[Exercise aim]
The listing below holds a line with "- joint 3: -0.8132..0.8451" and a line with "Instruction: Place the". Reproduce those two lines exactly, plus everything between them.

[Exercise data]
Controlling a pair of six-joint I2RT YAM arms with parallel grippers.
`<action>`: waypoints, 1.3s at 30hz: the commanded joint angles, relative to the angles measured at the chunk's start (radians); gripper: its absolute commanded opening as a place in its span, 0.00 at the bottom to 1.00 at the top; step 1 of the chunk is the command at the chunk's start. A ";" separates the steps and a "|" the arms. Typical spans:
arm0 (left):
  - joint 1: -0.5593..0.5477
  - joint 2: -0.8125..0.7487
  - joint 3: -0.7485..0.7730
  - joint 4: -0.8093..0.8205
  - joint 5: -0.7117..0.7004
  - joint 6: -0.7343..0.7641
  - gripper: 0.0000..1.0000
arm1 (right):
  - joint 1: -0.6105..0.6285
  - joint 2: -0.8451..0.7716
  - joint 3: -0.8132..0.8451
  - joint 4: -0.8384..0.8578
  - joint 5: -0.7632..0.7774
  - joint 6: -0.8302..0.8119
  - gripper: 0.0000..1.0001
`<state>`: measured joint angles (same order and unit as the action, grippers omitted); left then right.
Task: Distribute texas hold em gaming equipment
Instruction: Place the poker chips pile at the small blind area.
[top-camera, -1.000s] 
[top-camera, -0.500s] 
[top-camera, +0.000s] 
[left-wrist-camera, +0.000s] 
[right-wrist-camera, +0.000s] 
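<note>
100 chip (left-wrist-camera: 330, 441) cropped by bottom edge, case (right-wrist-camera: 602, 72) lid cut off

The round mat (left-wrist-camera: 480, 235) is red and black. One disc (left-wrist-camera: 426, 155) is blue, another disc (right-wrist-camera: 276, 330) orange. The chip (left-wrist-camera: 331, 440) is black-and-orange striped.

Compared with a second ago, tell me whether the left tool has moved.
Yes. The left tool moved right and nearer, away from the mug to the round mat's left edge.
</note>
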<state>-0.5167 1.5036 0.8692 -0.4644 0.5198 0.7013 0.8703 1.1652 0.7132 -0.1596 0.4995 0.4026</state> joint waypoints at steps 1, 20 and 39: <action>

[Task solution]
  - joint 3: -0.8132..0.8451
  - joint 4: -0.8384..0.8578
  - joint 5: -0.7632..0.7774
  - joint 6: -0.8302..0.8119
  - gripper: 0.0000..1.0001
`<state>`: measured joint angles (same order and unit as the action, grippers omitted); left then right.
Task: Distribute texas hold em gaming equipment
Instruction: Place the poker chips pile at the small blind area.

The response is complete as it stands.